◆ Exercise brief ◆
Retype the listing in full. Change nothing.

◆ Recorded information ◆

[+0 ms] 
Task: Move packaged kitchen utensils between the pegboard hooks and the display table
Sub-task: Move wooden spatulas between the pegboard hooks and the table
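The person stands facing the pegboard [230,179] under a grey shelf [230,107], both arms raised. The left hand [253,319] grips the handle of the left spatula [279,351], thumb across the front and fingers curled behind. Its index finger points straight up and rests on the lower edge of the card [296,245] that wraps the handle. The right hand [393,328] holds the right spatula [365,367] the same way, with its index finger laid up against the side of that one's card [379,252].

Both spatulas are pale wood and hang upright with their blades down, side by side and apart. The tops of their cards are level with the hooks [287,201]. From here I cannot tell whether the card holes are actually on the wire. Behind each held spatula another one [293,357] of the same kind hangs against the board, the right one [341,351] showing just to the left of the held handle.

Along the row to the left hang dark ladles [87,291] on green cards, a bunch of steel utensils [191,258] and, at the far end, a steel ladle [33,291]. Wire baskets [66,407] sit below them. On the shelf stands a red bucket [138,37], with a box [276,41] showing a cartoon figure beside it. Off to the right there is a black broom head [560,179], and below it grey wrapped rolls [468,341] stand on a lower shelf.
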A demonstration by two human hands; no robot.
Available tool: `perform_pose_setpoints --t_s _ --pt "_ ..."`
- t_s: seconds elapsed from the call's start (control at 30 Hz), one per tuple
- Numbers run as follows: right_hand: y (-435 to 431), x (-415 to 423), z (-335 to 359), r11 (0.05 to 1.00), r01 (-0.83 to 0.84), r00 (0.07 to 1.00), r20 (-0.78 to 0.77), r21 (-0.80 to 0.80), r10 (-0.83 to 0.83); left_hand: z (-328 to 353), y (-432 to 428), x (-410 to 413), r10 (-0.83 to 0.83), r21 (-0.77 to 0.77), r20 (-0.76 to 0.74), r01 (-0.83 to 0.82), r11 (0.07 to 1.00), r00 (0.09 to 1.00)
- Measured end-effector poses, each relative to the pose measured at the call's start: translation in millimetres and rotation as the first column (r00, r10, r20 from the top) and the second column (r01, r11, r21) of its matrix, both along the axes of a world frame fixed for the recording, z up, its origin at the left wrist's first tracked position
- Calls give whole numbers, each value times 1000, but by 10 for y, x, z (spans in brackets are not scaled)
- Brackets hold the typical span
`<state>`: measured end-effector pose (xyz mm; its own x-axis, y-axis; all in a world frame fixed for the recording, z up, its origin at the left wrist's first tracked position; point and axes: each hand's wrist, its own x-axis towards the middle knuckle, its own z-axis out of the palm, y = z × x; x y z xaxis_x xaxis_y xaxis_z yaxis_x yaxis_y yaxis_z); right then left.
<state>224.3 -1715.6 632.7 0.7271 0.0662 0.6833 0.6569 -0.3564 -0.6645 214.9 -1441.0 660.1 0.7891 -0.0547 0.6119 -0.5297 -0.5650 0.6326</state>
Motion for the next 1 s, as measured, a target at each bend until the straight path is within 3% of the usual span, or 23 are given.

◆ Answer to the exercise ◆
[+0 ms] 
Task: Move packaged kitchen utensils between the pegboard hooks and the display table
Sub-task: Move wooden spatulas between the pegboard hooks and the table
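The person stands facing the pegboard [230,179] under a grey shelf [230,107], both arms raised. The left hand [253,319] grips the handle of the left spatula [279,351], thumb across the front and fingers curled behind. Its index finger points straight up and rests on the lower edge of the card [296,245] that wraps the handle. The right hand [393,328] holds the right spatula [365,367] the same way, with its index finger laid up against the side of that one's card [379,252].

Both spatulas are pale wood and hang upright with their blades down, side by side and apart. The tops of their cards are level with the hooks [287,201]. From here I cannot tell whether the card holes are actually on the wire. Behind each held spatula another one [293,357] of the same kind hangs against the board, the right one [341,351] showing just to the left of the held handle.

Along the row to the left hang dark ladles [87,291] on green cards, a bunch of steel utensils [191,258] and, at the far end, a steel ladle [33,291]. Wire baskets [66,407] sit below them. On the shelf stands a red bucket [138,37], with a box [276,41] showing a cartoon figure beside it. Off to the right there is a black broom head [560,179], and below it grey wrapped rolls [468,341] stand on a lower shelf.
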A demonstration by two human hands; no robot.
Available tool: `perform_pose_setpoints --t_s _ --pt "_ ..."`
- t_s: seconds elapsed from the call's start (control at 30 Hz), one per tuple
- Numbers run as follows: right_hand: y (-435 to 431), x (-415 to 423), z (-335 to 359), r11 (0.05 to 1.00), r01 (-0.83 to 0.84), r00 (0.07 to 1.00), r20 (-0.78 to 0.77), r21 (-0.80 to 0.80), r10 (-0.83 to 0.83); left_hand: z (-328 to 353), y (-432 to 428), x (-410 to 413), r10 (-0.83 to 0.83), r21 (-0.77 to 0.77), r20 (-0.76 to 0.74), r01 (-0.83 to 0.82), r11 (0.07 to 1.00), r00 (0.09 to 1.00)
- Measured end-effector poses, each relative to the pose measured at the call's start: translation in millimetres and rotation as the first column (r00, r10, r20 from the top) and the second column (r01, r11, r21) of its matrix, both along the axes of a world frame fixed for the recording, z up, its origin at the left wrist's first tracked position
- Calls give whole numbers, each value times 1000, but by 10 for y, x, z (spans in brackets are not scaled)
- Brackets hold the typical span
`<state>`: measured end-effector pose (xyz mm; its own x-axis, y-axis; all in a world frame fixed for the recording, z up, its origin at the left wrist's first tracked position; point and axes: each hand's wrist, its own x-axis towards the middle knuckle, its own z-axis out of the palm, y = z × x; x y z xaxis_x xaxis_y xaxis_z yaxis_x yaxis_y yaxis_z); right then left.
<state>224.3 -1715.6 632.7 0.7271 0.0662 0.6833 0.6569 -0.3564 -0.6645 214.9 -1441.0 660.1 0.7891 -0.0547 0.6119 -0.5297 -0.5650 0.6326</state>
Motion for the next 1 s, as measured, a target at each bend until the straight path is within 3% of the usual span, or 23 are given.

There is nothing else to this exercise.